– Myślę, iż panu Mentzenowi puszczają nerwy – powiedział Szymon Hołownia o słowach Sławomira Mentzena, który we wtorek w „Gościu Wydarzeń” porównał go do „skamlącej chihuahuy”. Marszałek Sejmu stwierdził, iż „nie można nikogo porównywać do chihuahuy, tym bardziej skamlącej” i zapowiedział wniosek do komisji etyki.
Dziennikarz Polsat News Marcin Fijołek zapytał marszałka Sejmu Szymona Hołownię podczas briefingu prasowego, o to czy przeprosi Sławomira Mentzena za porównania do pasożyta. Polityk Konfederacji z kolei porównał Hołownię do „skamlącej chihuahuy”.
– Myślę, iż panu Mentzenowi puszczają nerwy. Rozumiem iż jest mu ciężko, iż tak się pali, żeby z pierwszą wizytą pojechać na Kreml, zrobić te wszystkie rzeczy, o których marzy, żeby się też wreszcie dogadać z Putinem – powiedział Hołownia.
Marszałek stwierdził, iż „nie można nikogo porównywać do chihuahuy, tym bardziej skamlącej”. – Będzie wniosek do komisji etyki. Sorry, panie pośle, takie są reguły gry – powiedział w środę Hołownia.

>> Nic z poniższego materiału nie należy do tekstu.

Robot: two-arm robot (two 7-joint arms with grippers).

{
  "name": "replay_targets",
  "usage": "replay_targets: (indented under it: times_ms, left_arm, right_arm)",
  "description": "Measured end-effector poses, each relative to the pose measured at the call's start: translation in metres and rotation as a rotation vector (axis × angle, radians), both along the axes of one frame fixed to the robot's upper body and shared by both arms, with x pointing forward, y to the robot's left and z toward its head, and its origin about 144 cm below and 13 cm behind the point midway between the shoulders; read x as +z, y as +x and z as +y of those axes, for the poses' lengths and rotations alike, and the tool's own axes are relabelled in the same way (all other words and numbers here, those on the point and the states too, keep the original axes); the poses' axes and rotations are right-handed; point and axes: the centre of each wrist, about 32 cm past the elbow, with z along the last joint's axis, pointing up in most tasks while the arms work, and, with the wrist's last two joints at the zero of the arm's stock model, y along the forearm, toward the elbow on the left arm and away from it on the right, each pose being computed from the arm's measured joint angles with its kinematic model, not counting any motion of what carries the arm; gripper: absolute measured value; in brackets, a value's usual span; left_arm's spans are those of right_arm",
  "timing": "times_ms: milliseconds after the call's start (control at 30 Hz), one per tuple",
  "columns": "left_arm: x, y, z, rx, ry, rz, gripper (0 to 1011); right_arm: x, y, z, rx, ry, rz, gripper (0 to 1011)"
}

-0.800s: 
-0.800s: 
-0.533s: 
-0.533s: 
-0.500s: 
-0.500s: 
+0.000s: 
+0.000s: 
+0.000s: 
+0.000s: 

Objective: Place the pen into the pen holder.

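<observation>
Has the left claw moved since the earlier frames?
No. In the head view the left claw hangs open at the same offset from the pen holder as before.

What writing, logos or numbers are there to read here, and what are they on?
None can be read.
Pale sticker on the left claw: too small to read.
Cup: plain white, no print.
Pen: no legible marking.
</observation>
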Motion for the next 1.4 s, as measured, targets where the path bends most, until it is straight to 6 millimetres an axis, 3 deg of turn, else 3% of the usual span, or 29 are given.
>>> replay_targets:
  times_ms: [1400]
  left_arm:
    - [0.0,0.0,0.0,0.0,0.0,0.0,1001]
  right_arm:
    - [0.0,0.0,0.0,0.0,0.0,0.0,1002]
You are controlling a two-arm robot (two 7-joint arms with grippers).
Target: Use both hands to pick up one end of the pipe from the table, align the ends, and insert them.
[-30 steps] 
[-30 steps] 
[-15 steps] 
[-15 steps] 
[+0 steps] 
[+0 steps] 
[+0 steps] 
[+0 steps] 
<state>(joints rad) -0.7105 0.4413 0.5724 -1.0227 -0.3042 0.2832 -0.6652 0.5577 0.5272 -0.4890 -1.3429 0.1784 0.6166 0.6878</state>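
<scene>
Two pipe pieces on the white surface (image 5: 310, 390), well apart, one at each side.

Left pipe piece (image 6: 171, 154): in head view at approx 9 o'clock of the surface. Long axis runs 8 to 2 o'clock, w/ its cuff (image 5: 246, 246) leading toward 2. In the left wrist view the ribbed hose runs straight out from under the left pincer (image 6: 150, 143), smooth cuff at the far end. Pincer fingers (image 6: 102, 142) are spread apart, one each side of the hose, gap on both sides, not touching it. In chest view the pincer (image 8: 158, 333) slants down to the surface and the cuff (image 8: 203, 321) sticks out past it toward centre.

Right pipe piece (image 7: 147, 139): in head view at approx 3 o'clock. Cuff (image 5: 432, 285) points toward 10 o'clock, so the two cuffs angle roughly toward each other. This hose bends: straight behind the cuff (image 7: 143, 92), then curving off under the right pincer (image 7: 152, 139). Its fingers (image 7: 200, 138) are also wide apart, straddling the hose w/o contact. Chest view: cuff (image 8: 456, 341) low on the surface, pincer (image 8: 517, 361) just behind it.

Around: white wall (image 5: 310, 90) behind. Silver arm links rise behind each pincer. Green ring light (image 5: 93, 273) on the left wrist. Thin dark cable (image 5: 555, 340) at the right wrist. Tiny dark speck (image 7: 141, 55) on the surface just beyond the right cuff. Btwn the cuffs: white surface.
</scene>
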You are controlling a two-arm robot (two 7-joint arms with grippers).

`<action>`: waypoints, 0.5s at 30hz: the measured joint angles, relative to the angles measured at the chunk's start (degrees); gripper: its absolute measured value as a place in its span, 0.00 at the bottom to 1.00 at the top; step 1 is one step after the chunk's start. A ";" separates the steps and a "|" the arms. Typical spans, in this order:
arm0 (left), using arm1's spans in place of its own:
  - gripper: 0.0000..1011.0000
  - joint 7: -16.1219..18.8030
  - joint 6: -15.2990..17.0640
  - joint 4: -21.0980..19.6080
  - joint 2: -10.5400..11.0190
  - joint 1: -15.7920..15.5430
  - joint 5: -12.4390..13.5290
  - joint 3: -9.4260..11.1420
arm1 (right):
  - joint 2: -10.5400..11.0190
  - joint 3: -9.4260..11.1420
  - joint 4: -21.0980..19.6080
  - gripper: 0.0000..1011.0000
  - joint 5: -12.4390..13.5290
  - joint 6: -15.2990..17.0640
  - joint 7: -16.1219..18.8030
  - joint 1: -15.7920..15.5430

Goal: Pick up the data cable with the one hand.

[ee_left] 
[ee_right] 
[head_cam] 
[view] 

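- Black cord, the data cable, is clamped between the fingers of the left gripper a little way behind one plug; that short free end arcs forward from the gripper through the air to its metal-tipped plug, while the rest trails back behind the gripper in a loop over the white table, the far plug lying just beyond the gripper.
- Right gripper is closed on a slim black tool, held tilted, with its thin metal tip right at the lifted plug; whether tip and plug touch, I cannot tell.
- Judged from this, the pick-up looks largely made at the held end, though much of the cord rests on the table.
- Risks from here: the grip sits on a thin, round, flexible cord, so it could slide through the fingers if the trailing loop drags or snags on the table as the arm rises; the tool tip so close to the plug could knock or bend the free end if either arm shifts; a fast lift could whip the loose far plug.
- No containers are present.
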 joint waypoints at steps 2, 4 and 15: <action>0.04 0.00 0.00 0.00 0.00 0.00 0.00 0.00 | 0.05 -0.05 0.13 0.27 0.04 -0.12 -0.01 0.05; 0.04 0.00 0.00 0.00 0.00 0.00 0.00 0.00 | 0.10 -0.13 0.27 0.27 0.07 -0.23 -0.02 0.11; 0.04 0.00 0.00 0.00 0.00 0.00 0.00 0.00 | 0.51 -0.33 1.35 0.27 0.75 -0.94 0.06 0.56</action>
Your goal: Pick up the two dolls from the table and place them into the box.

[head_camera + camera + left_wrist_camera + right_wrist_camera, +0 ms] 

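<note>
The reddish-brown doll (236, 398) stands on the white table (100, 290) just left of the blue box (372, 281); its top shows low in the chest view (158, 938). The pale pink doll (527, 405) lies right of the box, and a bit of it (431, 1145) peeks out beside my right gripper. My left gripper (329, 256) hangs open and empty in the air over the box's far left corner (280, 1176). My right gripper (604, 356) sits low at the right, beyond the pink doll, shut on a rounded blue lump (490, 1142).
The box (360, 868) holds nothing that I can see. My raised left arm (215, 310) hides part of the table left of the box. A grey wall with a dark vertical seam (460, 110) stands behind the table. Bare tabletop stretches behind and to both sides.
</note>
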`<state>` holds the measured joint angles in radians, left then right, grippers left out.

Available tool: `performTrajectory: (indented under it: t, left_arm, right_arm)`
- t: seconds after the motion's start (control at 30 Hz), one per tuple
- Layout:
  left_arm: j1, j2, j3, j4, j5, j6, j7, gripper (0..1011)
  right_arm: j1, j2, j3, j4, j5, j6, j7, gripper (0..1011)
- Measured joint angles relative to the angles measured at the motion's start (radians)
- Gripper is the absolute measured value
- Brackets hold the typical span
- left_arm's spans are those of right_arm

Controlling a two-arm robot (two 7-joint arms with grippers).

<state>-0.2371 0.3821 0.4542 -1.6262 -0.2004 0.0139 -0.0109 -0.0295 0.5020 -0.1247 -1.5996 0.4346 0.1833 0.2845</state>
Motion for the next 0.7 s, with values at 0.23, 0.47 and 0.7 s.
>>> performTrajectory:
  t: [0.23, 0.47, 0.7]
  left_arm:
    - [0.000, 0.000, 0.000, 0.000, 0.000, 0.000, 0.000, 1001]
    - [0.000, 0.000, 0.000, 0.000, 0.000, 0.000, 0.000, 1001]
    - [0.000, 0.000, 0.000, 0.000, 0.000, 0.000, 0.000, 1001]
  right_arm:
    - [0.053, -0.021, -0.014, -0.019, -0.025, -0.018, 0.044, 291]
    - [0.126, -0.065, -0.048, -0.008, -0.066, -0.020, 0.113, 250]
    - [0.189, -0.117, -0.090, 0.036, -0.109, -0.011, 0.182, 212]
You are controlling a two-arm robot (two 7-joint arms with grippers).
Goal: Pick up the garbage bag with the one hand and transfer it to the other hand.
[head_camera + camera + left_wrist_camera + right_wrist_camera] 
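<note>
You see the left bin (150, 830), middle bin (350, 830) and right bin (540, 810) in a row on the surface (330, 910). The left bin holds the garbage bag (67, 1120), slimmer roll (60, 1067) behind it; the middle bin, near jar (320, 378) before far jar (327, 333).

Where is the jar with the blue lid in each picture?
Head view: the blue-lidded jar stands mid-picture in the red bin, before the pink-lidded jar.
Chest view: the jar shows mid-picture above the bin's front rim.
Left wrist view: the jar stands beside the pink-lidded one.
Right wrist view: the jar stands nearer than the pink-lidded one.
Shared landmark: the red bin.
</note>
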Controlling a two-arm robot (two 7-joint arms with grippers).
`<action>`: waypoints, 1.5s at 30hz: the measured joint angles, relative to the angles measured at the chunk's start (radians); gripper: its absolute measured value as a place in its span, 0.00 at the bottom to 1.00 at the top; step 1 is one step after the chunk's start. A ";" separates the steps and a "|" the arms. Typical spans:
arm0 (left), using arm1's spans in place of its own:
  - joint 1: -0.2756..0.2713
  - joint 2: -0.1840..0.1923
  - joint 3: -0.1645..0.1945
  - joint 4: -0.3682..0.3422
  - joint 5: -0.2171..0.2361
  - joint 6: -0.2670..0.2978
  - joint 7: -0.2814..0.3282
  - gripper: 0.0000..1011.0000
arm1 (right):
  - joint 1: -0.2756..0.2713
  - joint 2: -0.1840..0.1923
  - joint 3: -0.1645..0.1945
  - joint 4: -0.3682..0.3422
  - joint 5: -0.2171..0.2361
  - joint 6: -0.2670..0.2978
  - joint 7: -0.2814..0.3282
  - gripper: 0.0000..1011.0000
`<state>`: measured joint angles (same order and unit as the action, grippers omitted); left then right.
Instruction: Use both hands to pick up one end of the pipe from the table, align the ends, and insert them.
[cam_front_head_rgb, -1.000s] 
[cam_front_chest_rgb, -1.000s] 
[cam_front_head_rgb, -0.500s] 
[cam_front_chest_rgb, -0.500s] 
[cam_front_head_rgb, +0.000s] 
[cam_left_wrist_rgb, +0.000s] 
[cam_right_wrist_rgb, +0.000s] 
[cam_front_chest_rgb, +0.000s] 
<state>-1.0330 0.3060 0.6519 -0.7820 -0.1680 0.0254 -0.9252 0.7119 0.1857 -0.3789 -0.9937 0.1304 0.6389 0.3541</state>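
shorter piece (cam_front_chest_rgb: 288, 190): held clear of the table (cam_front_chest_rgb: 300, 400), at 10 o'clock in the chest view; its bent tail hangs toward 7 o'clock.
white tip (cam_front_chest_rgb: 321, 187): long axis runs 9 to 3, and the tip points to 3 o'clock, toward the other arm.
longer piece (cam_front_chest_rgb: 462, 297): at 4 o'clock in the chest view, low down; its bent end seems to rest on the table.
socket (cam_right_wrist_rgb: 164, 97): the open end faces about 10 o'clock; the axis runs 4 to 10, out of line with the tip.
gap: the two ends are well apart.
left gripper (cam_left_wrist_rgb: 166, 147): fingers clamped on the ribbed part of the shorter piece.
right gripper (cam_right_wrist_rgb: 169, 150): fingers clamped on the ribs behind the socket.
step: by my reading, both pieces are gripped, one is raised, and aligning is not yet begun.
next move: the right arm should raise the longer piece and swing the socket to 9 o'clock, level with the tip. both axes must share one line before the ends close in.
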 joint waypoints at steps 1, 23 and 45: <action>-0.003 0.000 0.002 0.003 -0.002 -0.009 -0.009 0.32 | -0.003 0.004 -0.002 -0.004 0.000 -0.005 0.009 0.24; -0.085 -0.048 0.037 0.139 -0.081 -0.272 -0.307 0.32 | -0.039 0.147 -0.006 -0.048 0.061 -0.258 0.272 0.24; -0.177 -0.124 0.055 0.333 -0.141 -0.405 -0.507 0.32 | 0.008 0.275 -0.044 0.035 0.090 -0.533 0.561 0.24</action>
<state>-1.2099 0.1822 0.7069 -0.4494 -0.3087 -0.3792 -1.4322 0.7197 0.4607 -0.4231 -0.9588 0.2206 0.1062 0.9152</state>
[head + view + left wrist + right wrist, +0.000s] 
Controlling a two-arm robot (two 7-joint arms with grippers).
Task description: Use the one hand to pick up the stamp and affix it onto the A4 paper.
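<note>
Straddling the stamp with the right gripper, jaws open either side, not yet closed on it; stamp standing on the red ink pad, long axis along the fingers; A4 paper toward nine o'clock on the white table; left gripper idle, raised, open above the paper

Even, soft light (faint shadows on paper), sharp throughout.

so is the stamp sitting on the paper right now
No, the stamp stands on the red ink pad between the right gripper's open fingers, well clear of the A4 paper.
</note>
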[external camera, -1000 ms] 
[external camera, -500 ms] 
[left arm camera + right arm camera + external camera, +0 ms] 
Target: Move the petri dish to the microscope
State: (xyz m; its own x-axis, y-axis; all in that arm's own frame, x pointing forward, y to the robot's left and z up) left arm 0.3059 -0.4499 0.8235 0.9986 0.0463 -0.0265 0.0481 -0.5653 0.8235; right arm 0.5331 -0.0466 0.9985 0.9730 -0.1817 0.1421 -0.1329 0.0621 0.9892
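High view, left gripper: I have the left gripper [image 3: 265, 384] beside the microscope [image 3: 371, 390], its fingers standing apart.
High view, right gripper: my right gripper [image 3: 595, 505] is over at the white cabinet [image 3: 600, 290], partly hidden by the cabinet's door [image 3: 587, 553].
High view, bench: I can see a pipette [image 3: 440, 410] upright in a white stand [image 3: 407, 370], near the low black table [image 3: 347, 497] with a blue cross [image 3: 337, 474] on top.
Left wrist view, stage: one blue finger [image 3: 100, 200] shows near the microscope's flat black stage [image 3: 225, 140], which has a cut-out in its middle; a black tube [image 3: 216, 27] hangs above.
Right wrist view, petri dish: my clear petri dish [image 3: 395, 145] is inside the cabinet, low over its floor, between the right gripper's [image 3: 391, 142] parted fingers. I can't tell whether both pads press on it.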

Spięcie na linii Menzten-Hołownia. W ruch poszły mocne porównania
Spór między politykami rozgorzał pod koniec lutego. Kandydat Polski 2050 na prezydenta został wówczas zapytany o wzrastające poparcie kandydata Konfederacji w sondażach. Hołownia odparł, iż „będzie walczył z nim do ostatniej kropli politycznej krwi, bo to jest szkodnik, to jest pasożyt na tym, co dzisiaj chcemy w Polsce budować”. – Zmiana, którą oferuje Mentzen, jest ręka w rękę z AfD, czyli z gośćmi, którzy chcą nas wepchnąć w ręce ruskich” – dodał marszałek.
Szef sejmowego klubu Konfederacji Grzegorz Płaczek poinformował, iż złożył do komisji etyki poselskiej wniosek o ukaranie naganą marszałka Sejmu Szymona Hołowni za jego słowa o kandydacie partii na prezydenta Sławomirze Mentzenie.
ZOBACZ: Szymon Hołownia uderza w rywala. „Wpycha nas w objęcia AfD”
Polityk Konfederacji powiedział we wtorkowym „Gościu Wydarzeń”, iż był „zaszokowany tymi słowami”. – Nie było to przyjemne, natomiast okazałem pewne zrozumienie dla marszałka Hołowni. On walczy o polityczne życie i, niestety, tę walkę przegrywa. Gdyby pan redaktor zobaczył przerażoną, skamlącą chihuahuę, którą na pana szczeka, to byłoby panu żal – dodał Mentzen.